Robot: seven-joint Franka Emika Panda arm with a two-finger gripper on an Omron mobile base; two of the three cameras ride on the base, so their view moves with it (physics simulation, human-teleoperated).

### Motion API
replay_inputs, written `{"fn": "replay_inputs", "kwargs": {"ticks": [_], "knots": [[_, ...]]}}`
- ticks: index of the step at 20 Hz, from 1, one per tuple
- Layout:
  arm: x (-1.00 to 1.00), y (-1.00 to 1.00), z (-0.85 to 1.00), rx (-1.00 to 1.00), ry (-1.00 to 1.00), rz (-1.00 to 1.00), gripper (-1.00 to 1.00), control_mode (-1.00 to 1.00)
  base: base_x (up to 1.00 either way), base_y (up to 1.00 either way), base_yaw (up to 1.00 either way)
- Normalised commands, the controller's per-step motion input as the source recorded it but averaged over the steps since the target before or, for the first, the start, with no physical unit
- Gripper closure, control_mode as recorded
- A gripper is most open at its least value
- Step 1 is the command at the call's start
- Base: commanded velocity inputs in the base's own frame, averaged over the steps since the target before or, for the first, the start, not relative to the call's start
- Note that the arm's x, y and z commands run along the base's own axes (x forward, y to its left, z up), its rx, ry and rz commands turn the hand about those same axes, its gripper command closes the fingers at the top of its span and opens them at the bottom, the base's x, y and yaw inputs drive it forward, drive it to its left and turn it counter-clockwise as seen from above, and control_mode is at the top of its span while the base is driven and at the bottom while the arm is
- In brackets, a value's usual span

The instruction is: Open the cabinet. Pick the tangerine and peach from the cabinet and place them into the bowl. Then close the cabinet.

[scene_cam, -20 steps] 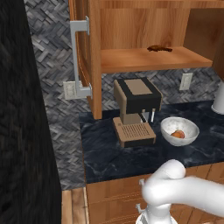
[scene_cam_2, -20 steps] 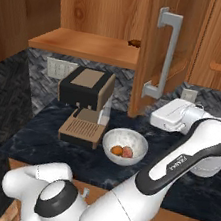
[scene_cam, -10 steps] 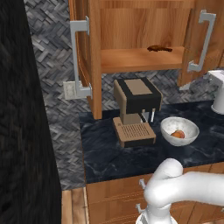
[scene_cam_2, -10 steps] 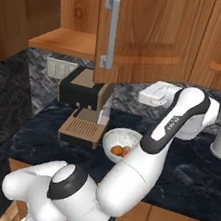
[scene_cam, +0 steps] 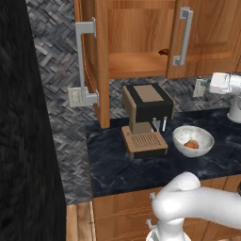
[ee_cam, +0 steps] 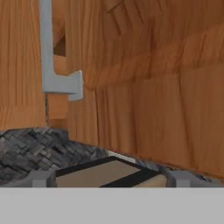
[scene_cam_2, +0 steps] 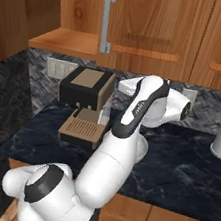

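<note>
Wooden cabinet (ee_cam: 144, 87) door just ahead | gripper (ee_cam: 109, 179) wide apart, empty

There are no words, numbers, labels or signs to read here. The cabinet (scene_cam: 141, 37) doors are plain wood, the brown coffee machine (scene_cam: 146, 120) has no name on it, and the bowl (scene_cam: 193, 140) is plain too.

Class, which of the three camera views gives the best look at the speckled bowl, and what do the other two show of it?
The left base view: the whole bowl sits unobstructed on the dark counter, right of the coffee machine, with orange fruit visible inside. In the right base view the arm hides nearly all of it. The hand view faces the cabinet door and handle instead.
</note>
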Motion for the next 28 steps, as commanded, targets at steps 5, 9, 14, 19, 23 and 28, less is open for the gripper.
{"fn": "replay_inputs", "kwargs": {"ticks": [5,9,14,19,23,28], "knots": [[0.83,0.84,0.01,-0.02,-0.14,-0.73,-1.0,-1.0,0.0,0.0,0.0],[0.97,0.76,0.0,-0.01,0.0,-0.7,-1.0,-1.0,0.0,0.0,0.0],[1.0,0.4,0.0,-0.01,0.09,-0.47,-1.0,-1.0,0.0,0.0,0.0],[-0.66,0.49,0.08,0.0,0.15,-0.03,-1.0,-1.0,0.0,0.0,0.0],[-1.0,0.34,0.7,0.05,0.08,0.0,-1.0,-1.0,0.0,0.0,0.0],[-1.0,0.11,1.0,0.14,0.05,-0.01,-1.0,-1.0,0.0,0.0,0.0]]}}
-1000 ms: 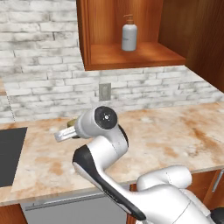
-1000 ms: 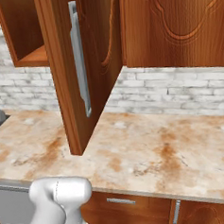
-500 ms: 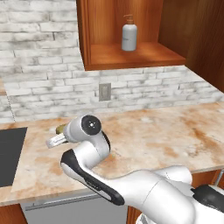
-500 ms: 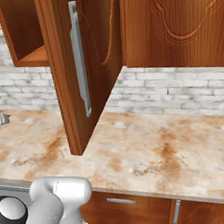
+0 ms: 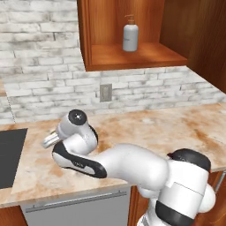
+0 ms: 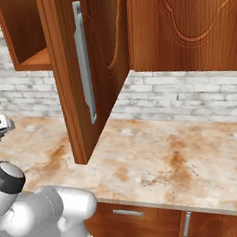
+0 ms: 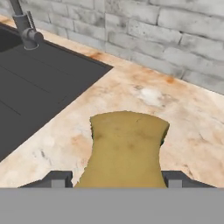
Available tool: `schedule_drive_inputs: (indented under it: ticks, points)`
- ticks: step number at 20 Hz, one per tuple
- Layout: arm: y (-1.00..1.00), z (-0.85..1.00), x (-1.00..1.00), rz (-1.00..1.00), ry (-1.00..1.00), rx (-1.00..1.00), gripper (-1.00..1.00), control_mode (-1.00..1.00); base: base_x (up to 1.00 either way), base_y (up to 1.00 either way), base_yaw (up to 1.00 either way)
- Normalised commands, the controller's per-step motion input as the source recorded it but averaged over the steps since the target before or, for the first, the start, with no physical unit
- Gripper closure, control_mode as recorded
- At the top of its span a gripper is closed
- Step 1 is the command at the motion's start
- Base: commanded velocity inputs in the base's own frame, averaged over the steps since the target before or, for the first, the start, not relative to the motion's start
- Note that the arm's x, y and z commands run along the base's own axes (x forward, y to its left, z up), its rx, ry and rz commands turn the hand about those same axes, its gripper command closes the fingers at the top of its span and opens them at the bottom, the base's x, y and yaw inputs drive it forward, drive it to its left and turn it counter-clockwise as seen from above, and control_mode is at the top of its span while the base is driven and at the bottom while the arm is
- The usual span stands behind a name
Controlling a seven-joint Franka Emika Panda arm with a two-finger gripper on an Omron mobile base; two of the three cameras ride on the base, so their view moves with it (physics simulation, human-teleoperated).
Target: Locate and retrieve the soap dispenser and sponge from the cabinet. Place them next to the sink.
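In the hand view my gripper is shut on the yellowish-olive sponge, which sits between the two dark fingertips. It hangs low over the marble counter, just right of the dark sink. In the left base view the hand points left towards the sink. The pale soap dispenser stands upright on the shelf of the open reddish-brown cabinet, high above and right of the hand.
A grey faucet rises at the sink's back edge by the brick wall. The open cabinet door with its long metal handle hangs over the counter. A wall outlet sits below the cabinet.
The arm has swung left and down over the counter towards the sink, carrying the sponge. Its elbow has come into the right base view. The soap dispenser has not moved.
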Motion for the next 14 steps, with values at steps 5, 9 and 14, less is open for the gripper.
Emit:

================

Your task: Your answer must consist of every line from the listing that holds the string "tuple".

Exercise result:
- ticks: index of the step at 20 Hz, from 1, one per tuple
- ticks: step number at 20 Hz, one per tuple

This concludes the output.